## TASK ITEM
Nothing but the lines below from the one holding "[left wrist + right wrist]" up to and including the one holding "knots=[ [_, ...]" should be copied, exactly and without pictures.

## GIVEN INFORMATION
----------------------------------------

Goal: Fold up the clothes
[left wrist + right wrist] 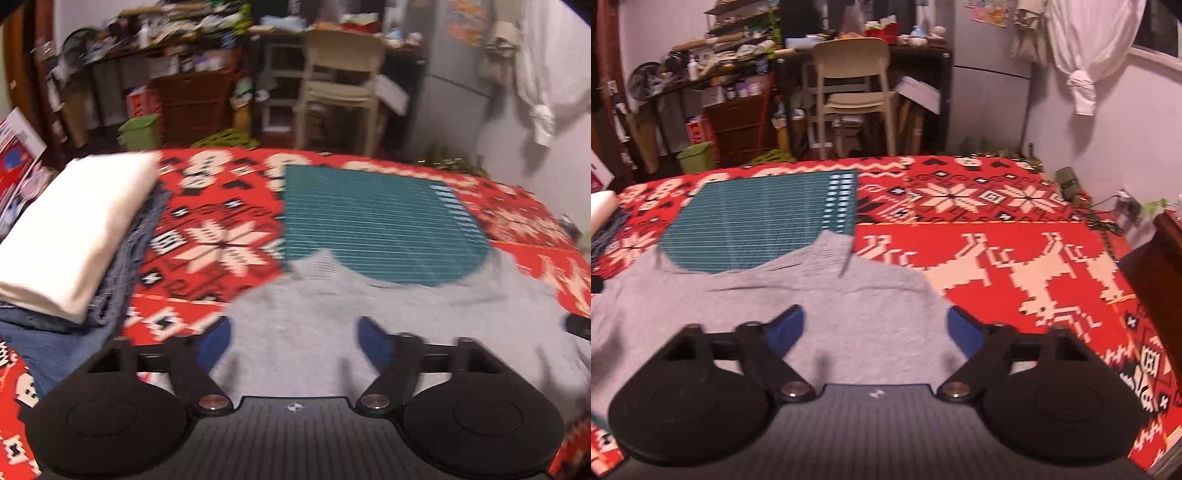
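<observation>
Grey garment (369,325) spread flat on red patterned blanket (214,236), partly overlapping teal mat (369,221), folded stack (70,236) piled at left, left gripper (295,339) and right gripper (875,332) both held wide open above the garment, nothing grasped

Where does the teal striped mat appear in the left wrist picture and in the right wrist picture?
Left wrist view: the teal striped mat lies centre-right, beyond the grey garment, which covers its near edge.
Right wrist view: the mat lies upper left of centre, again partly under the grey garment.
Shared landmark: the beige chair behind the red patterned blanket.
</observation>
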Demonstrator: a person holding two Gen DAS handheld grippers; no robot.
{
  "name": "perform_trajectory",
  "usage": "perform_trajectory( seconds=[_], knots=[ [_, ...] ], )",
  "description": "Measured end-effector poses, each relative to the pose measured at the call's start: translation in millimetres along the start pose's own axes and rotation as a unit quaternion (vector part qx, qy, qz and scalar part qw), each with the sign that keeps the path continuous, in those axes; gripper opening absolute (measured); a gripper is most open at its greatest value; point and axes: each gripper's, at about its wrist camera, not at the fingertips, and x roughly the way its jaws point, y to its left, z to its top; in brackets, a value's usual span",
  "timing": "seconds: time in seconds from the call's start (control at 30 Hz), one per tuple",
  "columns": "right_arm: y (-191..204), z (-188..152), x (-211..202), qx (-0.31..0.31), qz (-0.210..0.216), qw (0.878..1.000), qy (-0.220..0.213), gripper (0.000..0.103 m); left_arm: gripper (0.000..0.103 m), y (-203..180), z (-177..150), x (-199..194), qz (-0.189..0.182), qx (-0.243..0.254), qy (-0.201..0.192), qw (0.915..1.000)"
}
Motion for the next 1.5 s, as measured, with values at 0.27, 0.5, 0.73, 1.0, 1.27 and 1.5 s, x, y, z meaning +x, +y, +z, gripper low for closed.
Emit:
perform_trajectory(
  seconds=[0.27, 0.5, 0.73, 1.0, 1.27, 1.5],
  knots=[
    [-16, 6, 24, 0.029, -0.015, 0.999, 0.011, 0.038, 0.029, 21, 16, 39, -0.037, -0.031, 0.034, 0.9983],
    [-21, 8, 41, 0.044, -0.015, 0.999, 0.02, 0.019, 0.015, 15, 17, 53, -0.046, -0.015, 0.052, 0.9975],
    [-23, 12, 45, 0.051, -0.012, 0.999, 0.013, 0.021, 0.015, 28, 21, 53, -0.06, -0.048, 0.05, 0.9958],
    [-28, 14, 68, 0.056, -0.015, 0.998, 0.033, 0.017, 0.01, 22, 20, 60, -0.058, -0.039, 0.059, 0.9958],
    [-24, 22, 34, 0.045, -0.018, 0.999, -0.011, 0.002, 0.004, 15, 22, 21, -0.031, -0.005, 0.003, 0.9995],
    [-27, 37, -10, 0.052, -0.002, 0.997, -0.06, 0.002, 0.004, 18, 27, -33, -0.028, -0.003, -0.051, 0.9983]
  ],
)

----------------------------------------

## RESULT OF THIS EXERCISE
[left wrist + right wrist] 
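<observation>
Grey garment (369,325) spread flat on red patterned blanket (214,236), partly overlapping teal mat (369,221), folded stack (70,236) piled at left, left gripper (295,339) and right gripper (875,332) both held wide open above the garment, nothing grasped

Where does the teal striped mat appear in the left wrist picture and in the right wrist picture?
Left wrist view: the teal striped mat lies centre-right, beyond the grey garment, which covers its near edge.
Right wrist view: the mat lies upper left of centre, again partly under the grey garment.
Shared landmark: the beige chair behind the red patterned blanket.
</observation>
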Demonstrator: a person holding two Gen DAS handheld grippers; no robot.
{
  "name": "perform_trajectory",
  "usage": "perform_trajectory( seconds=[_], knots=[ [_, ...] ], )",

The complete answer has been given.